Все, кто работал с ним вместе в «Ростовнеруде», говорят примерно одно и то же: он не знал производства и абсолютно им не интересовался. Как мягко выразился один из свидетелей, «он витал в облаках». Его сослуживцам казалось, что все происходящее на большом предприятии, где работают сотни людей, не имеет к нему никакого касательства. Робот-исполнитель. Скажут — сделает, если не забудет. Отчего же терпели его на руководящем посту заводского доставалы? Просто не было другой подходящей кандидатуры. Так, по крайней мере, объясняют руководители «Ростовнеруда».
На совещаниях у директора Чикатило сидел молча, неотрывно глядя куда-то в пространство. Дым столбом, кипят страсти, кого-то разносят, а кого-то возносят, решают, кому идти на повышение, выносятся взыскания, распределяют материальные блага, ругаются, тыкают друг другу, не глядя на должности, — а он сохраняет полнейшее спокойствие в этом кипении мелких страстей. Иногда, вспоминают бывшие его сослуживцы, он зевал во весь рот, и тогда крупные желваки играли под гладко выбритой кожей.
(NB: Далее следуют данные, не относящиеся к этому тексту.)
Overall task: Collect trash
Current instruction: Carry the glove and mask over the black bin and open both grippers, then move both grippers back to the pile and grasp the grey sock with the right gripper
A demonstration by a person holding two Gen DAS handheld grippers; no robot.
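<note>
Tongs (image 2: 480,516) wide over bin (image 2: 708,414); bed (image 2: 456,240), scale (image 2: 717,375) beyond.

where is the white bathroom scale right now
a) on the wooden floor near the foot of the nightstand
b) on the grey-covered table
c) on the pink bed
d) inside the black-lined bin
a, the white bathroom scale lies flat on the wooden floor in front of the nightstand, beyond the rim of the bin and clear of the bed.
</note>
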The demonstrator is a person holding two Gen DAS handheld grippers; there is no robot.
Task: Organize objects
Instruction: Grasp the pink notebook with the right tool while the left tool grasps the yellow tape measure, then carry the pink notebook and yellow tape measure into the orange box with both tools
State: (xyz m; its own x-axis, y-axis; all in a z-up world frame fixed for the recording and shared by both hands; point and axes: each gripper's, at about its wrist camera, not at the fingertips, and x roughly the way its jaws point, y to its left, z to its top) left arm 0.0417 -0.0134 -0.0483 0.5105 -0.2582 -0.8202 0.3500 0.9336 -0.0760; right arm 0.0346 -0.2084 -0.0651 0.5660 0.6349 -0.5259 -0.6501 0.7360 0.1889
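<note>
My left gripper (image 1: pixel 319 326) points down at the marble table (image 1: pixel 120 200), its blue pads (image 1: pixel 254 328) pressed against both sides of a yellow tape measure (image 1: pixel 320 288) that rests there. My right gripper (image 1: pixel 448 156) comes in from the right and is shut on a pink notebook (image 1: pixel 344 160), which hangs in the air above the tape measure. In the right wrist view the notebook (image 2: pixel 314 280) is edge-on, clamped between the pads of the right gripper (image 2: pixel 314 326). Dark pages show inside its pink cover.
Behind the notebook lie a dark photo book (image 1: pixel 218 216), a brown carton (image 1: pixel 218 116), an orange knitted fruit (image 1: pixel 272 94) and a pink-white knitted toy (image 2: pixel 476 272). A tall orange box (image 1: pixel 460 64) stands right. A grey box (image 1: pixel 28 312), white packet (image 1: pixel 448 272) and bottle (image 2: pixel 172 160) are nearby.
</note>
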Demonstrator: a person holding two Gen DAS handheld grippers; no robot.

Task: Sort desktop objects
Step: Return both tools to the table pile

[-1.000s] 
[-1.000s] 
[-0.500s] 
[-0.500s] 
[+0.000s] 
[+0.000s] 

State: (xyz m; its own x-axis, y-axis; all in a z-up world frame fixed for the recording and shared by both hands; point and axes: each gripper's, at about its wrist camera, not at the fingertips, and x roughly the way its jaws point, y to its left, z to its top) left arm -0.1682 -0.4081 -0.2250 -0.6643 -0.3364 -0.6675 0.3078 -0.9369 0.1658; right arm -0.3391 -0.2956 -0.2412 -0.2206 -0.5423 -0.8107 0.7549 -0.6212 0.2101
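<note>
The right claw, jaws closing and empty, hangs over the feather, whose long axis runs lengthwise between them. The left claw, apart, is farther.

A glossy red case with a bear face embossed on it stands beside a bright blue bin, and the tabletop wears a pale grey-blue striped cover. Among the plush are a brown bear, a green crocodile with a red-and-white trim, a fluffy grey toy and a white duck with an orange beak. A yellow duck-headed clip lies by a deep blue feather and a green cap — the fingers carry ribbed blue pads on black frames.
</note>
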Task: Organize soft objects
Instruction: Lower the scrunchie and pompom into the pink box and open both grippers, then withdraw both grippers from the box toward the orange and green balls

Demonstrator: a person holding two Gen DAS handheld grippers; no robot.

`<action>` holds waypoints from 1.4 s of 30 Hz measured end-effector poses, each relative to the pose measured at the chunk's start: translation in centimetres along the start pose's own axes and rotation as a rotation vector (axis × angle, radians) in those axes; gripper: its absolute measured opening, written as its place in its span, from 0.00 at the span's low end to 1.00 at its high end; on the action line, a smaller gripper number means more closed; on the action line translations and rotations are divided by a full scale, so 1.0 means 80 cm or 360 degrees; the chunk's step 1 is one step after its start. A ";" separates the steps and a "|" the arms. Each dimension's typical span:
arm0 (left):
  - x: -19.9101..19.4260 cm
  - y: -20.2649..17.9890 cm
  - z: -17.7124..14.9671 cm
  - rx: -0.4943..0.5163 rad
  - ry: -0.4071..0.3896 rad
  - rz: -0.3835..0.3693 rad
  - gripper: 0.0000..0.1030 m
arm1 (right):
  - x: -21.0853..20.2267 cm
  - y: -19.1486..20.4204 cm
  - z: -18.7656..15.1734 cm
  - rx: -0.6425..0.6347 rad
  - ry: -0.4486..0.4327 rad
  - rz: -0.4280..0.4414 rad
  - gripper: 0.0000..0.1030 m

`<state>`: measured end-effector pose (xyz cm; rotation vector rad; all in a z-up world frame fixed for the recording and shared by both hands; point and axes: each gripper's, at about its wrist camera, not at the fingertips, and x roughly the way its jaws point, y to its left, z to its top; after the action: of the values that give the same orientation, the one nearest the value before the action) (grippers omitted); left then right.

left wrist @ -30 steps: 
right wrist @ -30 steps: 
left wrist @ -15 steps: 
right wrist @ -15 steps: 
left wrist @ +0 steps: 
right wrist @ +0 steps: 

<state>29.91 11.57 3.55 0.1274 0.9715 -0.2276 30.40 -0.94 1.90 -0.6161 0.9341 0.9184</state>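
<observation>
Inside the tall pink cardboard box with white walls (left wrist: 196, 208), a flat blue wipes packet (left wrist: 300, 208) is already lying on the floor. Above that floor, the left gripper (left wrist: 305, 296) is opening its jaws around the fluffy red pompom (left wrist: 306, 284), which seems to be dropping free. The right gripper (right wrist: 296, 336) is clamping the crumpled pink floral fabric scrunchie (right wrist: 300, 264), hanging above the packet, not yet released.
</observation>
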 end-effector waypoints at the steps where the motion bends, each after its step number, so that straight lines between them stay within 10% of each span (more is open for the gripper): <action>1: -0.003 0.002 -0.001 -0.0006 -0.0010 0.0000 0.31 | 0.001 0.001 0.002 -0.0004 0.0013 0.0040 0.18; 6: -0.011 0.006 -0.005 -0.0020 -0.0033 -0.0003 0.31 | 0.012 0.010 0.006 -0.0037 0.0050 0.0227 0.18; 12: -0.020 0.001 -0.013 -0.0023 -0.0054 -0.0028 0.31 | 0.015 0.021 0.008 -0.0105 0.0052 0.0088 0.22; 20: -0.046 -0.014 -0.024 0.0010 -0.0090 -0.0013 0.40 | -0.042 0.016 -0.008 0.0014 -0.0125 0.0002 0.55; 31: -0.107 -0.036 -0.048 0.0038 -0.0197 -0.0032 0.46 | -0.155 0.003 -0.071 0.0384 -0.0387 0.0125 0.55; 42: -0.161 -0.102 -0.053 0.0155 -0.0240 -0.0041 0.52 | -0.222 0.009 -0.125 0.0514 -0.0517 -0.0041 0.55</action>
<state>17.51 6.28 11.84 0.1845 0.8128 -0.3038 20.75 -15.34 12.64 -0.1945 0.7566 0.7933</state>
Половину судебного процесса, на котором он был главным действующим лицом, Андрей Романович провел примерно так же. Падали в обморок матери, свидетели давали против него показания, к нему обращался судья, щелкали фотоаппараты корреспондентов, а он зевал. Сидел, скособочившись, на своей скамье за прутьями клетки и судорожно раскрывал рот, будто ему не хватало воздуха.
После планерки у директора Чикатило шел к себе в отдел. С подчиненными был неизменно ровен и корректен, но дать им конкретные задания чаще всего затруднялся. Претензий к себе не запоминал. Даже когда записывал, не мог восстановить, что же от него требуется. Отзываясь о нем как о человеке спокойном и уравновешенном, сослуживцы вспоминают, что он мог часами, не вставая из-за рабочего стола, что-то чертить в блокноте. Один раз подсмотрели: он рисовал крестики.
Тогда и решили — витает в облаках.
Он действительно думал о своем — как бы побыстрее дернуть отсюда хоть в недалекую командировку, хоть на пару дней — в Ростов, Батайск, Новочеркасск, Новошахтинск, Красный Сулин. Куда угодно, лишь бы подальше от директорских выволочек, от обрыдшего кабинета, от подчиненных, которые подкладывают ему кирпич в портфель.